▶ [What to work on] All that is needed is each line of the entries holding the word "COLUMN", copied as it stands.

◇ ◇ ◇

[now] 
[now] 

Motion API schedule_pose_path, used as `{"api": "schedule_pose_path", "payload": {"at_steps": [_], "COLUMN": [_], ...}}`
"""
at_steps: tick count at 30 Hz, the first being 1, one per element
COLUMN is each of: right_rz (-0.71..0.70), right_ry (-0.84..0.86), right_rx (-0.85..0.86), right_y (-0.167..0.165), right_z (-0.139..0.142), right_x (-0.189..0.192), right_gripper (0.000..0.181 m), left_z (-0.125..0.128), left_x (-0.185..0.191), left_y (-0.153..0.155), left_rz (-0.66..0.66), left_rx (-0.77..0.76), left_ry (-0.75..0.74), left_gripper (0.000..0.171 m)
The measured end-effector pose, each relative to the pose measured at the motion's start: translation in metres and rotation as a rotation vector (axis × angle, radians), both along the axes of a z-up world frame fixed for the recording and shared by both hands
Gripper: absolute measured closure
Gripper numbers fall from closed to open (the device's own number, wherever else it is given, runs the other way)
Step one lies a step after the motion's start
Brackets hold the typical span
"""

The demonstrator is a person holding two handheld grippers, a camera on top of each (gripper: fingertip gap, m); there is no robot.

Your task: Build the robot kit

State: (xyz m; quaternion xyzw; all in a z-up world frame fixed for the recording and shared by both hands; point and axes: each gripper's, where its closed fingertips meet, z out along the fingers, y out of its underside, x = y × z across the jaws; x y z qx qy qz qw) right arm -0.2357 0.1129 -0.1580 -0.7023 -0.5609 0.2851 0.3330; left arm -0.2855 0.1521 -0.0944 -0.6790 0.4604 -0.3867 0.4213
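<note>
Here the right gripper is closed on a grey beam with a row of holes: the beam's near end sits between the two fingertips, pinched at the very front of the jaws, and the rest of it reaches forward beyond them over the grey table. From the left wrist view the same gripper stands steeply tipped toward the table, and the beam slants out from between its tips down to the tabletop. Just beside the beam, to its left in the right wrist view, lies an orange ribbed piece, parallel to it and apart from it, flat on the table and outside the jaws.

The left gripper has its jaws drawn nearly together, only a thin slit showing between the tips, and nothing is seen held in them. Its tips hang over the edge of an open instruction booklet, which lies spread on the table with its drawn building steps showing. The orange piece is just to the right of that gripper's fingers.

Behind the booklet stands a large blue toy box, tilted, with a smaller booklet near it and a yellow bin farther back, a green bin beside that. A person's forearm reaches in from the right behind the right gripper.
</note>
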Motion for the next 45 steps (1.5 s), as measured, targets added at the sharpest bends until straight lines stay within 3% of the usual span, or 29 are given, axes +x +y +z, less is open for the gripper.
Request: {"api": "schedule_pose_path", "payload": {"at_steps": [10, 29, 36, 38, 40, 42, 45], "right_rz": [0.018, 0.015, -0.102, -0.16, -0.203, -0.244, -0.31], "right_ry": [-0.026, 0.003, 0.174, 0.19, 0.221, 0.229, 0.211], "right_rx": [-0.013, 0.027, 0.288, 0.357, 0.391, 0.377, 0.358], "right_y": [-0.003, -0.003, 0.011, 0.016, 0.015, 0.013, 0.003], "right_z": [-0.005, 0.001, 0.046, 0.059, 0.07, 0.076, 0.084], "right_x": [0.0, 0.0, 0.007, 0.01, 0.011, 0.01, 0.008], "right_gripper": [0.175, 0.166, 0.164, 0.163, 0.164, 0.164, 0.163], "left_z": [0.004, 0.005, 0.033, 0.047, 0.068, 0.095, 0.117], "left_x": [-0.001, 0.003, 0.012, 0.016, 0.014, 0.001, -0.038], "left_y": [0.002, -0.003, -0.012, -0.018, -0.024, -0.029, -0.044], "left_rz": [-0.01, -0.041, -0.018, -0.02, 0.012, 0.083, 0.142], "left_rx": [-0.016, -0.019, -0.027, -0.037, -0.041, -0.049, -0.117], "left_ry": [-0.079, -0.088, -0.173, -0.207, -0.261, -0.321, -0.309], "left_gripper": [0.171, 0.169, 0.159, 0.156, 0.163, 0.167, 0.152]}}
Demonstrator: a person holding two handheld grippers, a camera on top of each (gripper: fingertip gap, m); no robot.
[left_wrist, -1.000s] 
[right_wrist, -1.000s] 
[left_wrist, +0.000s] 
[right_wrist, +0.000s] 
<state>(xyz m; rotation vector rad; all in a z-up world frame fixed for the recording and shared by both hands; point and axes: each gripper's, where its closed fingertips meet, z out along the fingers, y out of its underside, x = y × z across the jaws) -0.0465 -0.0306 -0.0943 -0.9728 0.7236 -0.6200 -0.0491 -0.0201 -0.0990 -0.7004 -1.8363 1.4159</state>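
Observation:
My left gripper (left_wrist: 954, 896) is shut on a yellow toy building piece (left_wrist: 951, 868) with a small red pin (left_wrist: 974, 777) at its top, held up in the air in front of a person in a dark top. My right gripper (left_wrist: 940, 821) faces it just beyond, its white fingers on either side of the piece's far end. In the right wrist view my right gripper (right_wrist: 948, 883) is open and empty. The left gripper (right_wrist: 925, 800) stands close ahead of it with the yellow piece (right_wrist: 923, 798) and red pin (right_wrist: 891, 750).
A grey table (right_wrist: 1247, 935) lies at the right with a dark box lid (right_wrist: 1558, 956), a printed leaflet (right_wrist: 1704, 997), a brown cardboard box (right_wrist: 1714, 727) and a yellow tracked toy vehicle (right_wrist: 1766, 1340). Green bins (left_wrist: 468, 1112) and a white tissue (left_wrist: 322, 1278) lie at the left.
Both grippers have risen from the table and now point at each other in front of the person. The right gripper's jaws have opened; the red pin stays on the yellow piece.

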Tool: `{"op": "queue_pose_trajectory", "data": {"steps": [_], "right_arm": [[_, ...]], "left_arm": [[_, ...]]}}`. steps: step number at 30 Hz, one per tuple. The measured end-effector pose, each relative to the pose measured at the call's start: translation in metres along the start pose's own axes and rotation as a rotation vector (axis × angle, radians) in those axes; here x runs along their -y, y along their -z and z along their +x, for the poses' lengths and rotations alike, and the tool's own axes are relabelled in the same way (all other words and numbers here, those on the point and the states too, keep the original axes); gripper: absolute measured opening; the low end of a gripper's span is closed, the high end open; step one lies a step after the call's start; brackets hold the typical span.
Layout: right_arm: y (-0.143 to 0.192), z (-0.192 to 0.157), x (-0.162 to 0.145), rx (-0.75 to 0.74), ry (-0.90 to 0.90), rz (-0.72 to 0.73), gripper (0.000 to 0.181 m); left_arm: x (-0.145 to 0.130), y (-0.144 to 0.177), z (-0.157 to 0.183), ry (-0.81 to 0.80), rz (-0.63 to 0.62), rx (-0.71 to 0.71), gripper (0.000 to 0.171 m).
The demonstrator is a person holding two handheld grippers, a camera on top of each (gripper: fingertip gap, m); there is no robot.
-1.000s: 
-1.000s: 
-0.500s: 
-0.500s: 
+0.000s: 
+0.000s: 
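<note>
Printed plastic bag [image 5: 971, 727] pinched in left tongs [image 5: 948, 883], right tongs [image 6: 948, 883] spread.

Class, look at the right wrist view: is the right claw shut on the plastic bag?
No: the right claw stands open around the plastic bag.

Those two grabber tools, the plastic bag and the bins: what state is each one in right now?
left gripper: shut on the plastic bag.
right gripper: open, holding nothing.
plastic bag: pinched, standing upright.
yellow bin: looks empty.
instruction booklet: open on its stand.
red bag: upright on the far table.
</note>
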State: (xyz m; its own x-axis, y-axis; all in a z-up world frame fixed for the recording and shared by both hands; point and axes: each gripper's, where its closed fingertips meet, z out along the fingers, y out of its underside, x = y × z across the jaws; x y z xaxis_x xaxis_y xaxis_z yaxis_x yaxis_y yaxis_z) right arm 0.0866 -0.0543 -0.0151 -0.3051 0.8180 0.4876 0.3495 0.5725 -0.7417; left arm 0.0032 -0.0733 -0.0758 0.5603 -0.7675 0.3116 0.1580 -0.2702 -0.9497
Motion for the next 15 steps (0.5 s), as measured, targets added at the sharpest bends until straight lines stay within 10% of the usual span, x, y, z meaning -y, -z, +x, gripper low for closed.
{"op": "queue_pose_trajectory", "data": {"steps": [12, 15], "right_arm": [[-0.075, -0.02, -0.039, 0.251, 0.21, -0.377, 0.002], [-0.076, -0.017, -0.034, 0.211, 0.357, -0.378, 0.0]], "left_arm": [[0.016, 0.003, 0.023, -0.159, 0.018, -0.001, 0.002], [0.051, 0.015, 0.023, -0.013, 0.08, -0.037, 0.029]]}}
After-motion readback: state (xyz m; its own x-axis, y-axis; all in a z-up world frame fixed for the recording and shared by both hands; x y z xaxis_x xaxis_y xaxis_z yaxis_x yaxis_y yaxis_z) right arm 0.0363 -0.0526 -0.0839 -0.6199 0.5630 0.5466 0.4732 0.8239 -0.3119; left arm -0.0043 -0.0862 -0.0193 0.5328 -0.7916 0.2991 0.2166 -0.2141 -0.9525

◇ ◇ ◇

▶ [Problem solution]
Motion API schedule_pose_path, used as `{"api": "schedule_pose_path", "payload": {"at_steps": [_], "COLUMN": [_], ...}}`
COLUMN is each of: right_rz (-0.71..0.70), right_ry (-0.84..0.86), right_rx (-0.85..0.86), right_y (-0.167..0.165), right_z (-0.139..0.142), right_x (-0.189..0.192), right_gripper (0.000..0.181 m), left_z (-0.125..0.128), left_x (-0.185..0.191), left_y (-0.153..0.155), left_rz (-0.66..0.66), left_rx (-0.77..0.76), left_ry (-0.75..0.74), left_gripper (0.000..0.171 m)

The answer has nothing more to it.